A full index stores a global sorted payload. This is the required index tier for direct ordered reuse. Build it directly with create_index(kind=blosc2.IndexKind.FULL).

If you only want a tunable iterative ordering index for exact filtering, use create_index(kind=blosc2.IndexKind.OPSI) instead. OPSI can improve cold-query locality as optlevel or opsi_max_cycles increases, but it does not replace FULL for globally sorted access.

[5]:

ordered_dtype = np.dtype([("id", np.int64), ("payload", np.int64)])
ordered_data = np.array(
    [(2, 9), (1, 8), (2, 7), (1, 6), (2, 5), (1, 4), (2, 3), (1, 2)],
    dtype=ordered_dtype,
)
ordered_arr = blosc2.asarray(ordered_data)
ordered_arr.create_index("id", kind=blosc2.IndexKind.FULL)

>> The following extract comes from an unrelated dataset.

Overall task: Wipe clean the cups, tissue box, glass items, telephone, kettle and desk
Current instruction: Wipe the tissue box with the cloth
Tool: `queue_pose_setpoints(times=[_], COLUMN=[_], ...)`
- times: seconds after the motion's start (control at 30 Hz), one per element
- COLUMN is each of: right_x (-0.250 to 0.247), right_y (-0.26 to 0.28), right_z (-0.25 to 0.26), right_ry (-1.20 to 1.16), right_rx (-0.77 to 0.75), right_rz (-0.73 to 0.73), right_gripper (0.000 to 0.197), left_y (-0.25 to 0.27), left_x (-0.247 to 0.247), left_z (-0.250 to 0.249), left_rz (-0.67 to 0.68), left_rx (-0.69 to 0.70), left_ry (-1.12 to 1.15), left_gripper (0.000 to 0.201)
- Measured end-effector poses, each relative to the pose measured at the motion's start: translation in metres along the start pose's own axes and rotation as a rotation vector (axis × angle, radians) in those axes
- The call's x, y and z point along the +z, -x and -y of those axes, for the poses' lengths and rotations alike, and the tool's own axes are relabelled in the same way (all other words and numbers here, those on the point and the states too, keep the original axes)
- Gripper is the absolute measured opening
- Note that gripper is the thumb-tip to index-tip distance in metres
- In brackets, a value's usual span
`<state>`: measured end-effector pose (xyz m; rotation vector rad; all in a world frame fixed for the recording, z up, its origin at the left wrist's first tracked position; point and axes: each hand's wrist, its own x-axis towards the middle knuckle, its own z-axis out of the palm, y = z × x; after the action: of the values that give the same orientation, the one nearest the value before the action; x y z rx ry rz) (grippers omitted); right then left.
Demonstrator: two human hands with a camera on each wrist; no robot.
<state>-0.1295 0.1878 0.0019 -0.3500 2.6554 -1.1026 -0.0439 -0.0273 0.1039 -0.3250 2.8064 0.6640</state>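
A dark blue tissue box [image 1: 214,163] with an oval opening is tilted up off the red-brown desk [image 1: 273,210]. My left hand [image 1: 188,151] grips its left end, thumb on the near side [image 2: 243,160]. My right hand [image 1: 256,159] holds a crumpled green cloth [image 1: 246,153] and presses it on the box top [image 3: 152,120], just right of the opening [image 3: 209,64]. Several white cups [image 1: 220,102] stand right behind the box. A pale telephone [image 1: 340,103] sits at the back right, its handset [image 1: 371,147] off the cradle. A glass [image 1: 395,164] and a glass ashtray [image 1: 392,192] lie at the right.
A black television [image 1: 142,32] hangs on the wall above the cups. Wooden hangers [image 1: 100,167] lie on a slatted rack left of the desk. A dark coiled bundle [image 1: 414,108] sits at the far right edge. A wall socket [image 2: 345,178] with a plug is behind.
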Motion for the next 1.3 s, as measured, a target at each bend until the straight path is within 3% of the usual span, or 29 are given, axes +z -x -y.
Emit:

print("Sorted positions:", ordered_arr.argsort(order=["id", "payload"])[:])
print("Sorted rows:")
print(ordered_arr.sort(order=["id", "payload"])[:])

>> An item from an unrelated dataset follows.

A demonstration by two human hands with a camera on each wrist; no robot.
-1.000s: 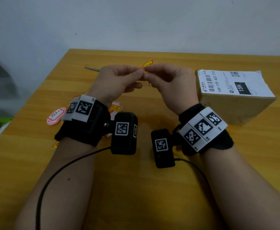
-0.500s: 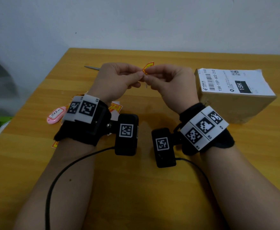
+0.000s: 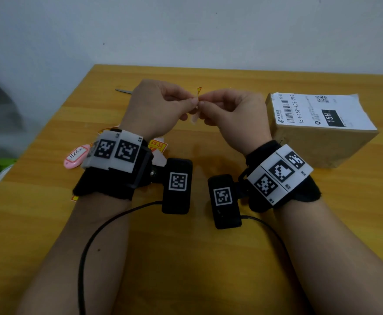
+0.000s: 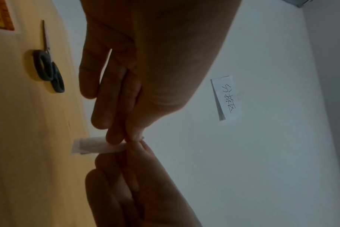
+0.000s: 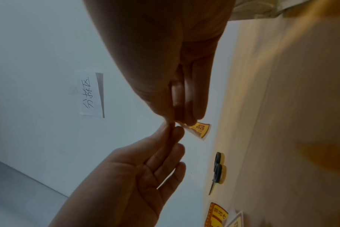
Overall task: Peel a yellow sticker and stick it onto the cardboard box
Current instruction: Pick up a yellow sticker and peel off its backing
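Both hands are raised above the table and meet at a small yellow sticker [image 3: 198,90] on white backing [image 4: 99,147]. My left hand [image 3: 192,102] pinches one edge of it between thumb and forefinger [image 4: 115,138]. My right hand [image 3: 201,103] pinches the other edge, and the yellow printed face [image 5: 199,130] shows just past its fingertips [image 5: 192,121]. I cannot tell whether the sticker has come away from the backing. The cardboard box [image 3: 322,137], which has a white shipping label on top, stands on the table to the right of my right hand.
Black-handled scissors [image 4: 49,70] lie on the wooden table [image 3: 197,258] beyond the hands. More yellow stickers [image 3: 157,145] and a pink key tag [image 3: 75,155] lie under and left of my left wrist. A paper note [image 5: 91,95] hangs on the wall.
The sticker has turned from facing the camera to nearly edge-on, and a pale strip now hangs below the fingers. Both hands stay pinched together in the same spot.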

Sorted positions: [7 5 3 1 6 4 2 0]
Sorted rows:
[(1, 2) (1, 4) (1, 6) (1, 8) (2, 3) (2, 5) (2, 7) (2, 9)]

Expression indexes¶

You can also index a deterministic scalar expression stream. Expression indexes are matched by normalized expression identity, so the same expression can be reused for masks and ordered access.

[6]:

expr_dtype = np.dtype([("x", np.int64), ("payload", np.int32)])
expr_data = np.array([(-8, 0), (5, 1), (-2, 2), (11, 3), (3, 4), (-3, 5), (2, 6), (-5, 7)], dtype=expr_dtype)
expr_arr = blosc2.asarray(expr_data)
expr_arr.create_index(expression="abs(x)", kind=blosc2.IndexKind.FULL, name="abs_x")

ordered_expr = blosc2.lazyexpr("(abs(x) >= 2) & (abs(x) < 8)", expr_arr.fields).where(expr_arr)
print(explain_subset(ordered_expr))
print("Expression-order positions:", ordered_expr.argsort(order="abs(x)").compute()[:])

{'will_use_index': True, 'reason': 'multi-field positional indexes selected', 'kind': 'full', 'level': 'partial', 'lookup_path': 'sidecar-stream', 'full_runs': 0}
Expression-order positions: [2 6 4 5 1 7]

Persistence: automatic or manual?¶

Index persistence follows the base array by default:

for a persistent array (urlpath=...), persistent=None means the index sidecars are persisted automatically,
for an in-memory array, the index lives only in memory,
on a persistent array, persistent=False keeps the index process-local instead of writing sidecars.

In practice, if you want an index to survive reopen, persist the array and use the default behavior.

[7]:

persistent_arr = data.copy(urlpath=paths[0], mode="w")
persistent_descriptor = persistent_arr.create_index(field="id", kind=blosc2.IndexKind.PARTIAL)
show_index_summary("persistent partial", persistent_descriptor)

reopened = blosc2.open(paths[0], mode="a")
print(f"Reopened index count: {len(reopened.indexes)}")
print(f"Persisted sidecar path: {reopened.indexes[0]['partial']['values_path']}")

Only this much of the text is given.